NAT 1 polymorphisms and cancer risk : a systematic review and meta-analysis

Purpose: To investigate the association between the N-acetyltransferase 1 (NAT1) slow and rapid acetylation phenotypes with cancer risk based on a meta-analysis. Methods: Previously published case-control studies were retrieved from PubMed, Embase, and Web of Science. Odds ratios (ORs) with 95% confidence intervals (CIs) were determined to assess the relationship between NAT1 polymorphisms and cancer risk. Results: A total of 73 studies (24874 cases and 30226 controls) were included in this meta-analysis. No significant association was identified between NAT1 polymorphisms (slow acetylation versus rapid acetylation genotypes: OR = 0.978, 95% CI = 0.927-1.030, P < 0.001 for heterogeneity, I2 = 45.5%) and cancer risk, whereas a significantly reduced risk of pancreatic cancer was identified in individuals with NAT1 slow acetylation genotype (OR = 0.856, 95% CI = 0.7330.999, P =0.509 for heterogeneity, I2 = 0). When the NAT1 slow acetylation genotype was analysed on the basis of stratified analyses of ethnicity, a significantly reduced risk of head and neck cancers was found among Asian (OR=0.281, 95% CI = 0.127-0.622).
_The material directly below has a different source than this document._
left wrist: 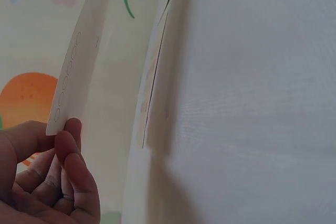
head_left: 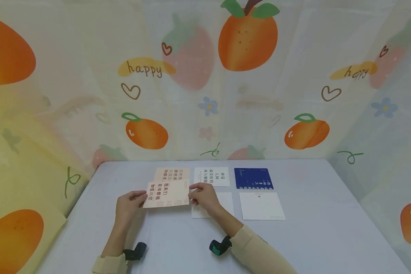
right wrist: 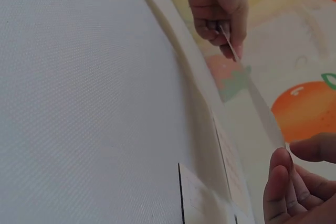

When the NAT1 slow acetylation genotype was analysed on the basis of stratified analyses of source of control, only significantly reduced risks of colorectal cancer (OR = 0.882, 95% CI = 0.7980.974, P = 0.212 for heterogeneity, I2 = 22.9) and pancreatic cancer (OR=0.856, 95% CI = 0.733-0.999, P = 0.509 for heterogeneity, I2 = 0) were found among hospital-based studies. Conclusions: No significant association between the NAT1 polymorphisms and the risk of cancer was found except for pancreatic cancer.